■ **Exercise description**:
Whenever the word "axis" turns up in a line below, that line should be copied.

***** Data for analysis *****

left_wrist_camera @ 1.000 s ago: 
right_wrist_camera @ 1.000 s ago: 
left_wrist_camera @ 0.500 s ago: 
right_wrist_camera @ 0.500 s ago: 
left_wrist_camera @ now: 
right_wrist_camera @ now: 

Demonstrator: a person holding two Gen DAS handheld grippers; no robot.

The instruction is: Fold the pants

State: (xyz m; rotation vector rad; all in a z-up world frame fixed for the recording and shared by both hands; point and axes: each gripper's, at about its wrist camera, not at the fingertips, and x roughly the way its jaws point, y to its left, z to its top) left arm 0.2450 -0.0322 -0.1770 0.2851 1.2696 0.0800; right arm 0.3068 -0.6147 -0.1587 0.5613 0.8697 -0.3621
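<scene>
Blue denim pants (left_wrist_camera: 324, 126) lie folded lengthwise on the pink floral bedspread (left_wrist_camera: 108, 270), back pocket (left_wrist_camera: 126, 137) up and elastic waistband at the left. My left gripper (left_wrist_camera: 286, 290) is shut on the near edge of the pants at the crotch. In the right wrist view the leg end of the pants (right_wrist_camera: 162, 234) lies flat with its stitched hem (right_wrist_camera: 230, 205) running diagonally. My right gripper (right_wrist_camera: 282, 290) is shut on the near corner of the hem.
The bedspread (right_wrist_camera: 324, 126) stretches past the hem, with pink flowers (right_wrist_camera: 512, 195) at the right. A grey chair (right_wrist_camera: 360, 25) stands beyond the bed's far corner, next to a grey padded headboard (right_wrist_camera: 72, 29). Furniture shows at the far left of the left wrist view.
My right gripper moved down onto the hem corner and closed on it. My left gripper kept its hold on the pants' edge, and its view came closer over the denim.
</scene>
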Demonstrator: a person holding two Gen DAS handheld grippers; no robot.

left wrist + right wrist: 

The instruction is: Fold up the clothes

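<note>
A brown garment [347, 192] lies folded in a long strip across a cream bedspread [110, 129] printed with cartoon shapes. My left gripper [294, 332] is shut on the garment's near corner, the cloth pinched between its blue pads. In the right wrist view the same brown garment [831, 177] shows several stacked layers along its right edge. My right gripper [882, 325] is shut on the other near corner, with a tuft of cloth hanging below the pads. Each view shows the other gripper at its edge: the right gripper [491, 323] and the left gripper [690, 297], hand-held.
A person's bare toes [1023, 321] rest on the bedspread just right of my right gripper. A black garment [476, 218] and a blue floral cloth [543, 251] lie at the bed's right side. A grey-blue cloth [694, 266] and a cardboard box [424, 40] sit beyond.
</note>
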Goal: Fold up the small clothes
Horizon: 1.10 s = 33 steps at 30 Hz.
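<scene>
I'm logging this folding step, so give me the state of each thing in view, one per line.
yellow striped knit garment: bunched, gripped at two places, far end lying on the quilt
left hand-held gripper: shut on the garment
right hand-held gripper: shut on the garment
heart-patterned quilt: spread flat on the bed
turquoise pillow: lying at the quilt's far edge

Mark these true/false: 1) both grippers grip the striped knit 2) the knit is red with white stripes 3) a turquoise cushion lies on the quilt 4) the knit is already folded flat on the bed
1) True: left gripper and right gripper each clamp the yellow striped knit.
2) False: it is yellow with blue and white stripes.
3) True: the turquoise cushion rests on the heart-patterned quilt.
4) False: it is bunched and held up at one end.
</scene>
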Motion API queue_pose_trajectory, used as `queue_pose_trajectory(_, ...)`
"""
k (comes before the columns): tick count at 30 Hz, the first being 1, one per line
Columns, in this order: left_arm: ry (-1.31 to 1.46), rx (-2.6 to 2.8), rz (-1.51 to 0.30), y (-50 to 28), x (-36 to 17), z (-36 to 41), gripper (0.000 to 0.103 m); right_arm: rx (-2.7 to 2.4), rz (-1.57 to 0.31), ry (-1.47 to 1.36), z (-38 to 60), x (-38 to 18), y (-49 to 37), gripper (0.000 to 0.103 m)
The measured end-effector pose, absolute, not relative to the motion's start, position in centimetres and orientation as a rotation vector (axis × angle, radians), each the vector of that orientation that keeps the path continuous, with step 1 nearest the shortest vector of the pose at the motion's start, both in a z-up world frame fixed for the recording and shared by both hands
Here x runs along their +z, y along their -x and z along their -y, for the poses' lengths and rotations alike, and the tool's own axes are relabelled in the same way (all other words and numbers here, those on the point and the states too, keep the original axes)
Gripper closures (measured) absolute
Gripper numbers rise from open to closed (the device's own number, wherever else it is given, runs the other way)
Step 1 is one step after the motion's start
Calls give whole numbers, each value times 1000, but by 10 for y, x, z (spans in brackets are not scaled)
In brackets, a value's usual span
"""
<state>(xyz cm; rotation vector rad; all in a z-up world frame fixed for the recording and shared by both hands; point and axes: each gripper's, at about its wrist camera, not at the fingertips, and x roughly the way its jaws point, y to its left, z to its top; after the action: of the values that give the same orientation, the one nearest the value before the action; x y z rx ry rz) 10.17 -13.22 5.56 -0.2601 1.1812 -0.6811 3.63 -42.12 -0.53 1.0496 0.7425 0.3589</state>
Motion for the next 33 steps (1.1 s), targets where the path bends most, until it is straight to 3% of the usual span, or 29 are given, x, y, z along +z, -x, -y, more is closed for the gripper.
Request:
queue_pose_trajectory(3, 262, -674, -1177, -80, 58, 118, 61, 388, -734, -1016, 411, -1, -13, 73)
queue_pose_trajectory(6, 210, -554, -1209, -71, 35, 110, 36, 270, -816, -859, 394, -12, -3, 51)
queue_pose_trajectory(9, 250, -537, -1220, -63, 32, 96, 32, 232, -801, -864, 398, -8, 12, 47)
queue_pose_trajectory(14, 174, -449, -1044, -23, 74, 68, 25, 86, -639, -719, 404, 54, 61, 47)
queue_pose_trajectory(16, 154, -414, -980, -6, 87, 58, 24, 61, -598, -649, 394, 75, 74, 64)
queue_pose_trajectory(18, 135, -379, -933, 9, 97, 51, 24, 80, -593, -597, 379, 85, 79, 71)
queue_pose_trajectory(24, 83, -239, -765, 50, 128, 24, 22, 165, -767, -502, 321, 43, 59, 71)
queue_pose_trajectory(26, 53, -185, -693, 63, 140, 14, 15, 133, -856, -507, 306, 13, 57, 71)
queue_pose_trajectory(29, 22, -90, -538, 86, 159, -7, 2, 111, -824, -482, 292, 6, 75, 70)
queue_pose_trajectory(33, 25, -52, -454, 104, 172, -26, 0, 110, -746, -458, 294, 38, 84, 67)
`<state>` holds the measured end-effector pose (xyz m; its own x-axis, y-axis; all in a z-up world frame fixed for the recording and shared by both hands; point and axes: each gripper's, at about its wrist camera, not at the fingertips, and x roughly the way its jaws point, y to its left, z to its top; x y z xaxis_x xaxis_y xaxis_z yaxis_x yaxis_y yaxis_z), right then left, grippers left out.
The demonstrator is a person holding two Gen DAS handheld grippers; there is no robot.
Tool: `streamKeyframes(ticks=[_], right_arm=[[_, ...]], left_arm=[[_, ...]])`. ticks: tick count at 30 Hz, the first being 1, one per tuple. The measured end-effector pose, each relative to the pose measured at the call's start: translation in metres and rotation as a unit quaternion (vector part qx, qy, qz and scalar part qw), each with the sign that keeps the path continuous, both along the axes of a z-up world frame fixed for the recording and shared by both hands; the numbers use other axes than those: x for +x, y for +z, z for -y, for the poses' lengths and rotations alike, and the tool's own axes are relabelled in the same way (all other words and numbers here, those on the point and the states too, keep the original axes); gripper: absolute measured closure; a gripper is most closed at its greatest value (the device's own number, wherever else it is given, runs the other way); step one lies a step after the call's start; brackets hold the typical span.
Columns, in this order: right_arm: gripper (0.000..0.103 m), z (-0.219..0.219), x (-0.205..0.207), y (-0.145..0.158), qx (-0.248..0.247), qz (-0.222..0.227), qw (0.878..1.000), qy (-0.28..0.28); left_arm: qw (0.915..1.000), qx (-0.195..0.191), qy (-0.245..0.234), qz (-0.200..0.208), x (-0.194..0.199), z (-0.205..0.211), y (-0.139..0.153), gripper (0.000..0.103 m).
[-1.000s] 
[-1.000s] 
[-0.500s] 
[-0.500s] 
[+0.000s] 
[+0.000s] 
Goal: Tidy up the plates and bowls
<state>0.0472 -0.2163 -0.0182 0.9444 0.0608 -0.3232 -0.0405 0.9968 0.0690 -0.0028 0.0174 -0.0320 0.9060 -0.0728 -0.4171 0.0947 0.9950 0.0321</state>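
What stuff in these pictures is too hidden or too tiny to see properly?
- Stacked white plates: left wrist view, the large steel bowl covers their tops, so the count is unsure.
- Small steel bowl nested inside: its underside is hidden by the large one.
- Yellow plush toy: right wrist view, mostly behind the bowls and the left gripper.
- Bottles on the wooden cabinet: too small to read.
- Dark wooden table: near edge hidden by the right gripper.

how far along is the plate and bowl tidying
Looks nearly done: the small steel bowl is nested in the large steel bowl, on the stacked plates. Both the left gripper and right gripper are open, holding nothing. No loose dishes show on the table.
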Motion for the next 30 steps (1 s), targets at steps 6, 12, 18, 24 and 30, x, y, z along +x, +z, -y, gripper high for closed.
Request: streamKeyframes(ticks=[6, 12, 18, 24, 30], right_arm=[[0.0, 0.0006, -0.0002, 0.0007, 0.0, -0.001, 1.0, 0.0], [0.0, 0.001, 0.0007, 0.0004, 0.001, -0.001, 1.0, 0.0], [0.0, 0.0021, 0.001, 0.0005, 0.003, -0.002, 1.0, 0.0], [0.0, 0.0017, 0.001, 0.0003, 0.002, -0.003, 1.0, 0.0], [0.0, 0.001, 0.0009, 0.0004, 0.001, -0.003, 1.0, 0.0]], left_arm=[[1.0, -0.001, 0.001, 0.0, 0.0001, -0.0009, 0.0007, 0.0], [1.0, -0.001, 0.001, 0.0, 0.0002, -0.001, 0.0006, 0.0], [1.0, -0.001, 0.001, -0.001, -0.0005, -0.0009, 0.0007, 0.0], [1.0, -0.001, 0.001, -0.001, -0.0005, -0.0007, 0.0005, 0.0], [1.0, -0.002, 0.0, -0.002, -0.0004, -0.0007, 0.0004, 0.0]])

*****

■ **Completed task**:
The measured end-effector pose, absolute, not relative to the motion's start, position in centimetres and orientation as a rotation vector (axis × angle, radians), each the vector of that orientation that keeps the path continuous, with step 1 nearest the shortest vector of the pose at the motion's start, both in a z-up world frame fixed for the recording and shared by both hands
`<state>` holds the measured end-effector pose (xyz m; its own x-axis, y-axis; all in a z-up world frame fixed for the recording and shared by both hands; point and axes: each gripper's, at about its wrist camera, not at the fingertips, and x roughly the way its jaws point, y to its left, z to its top; x y z xaxis_x xaxis_y xaxis_z yaxis_x yaxis_y yaxis_z), right then left, grippers left out.

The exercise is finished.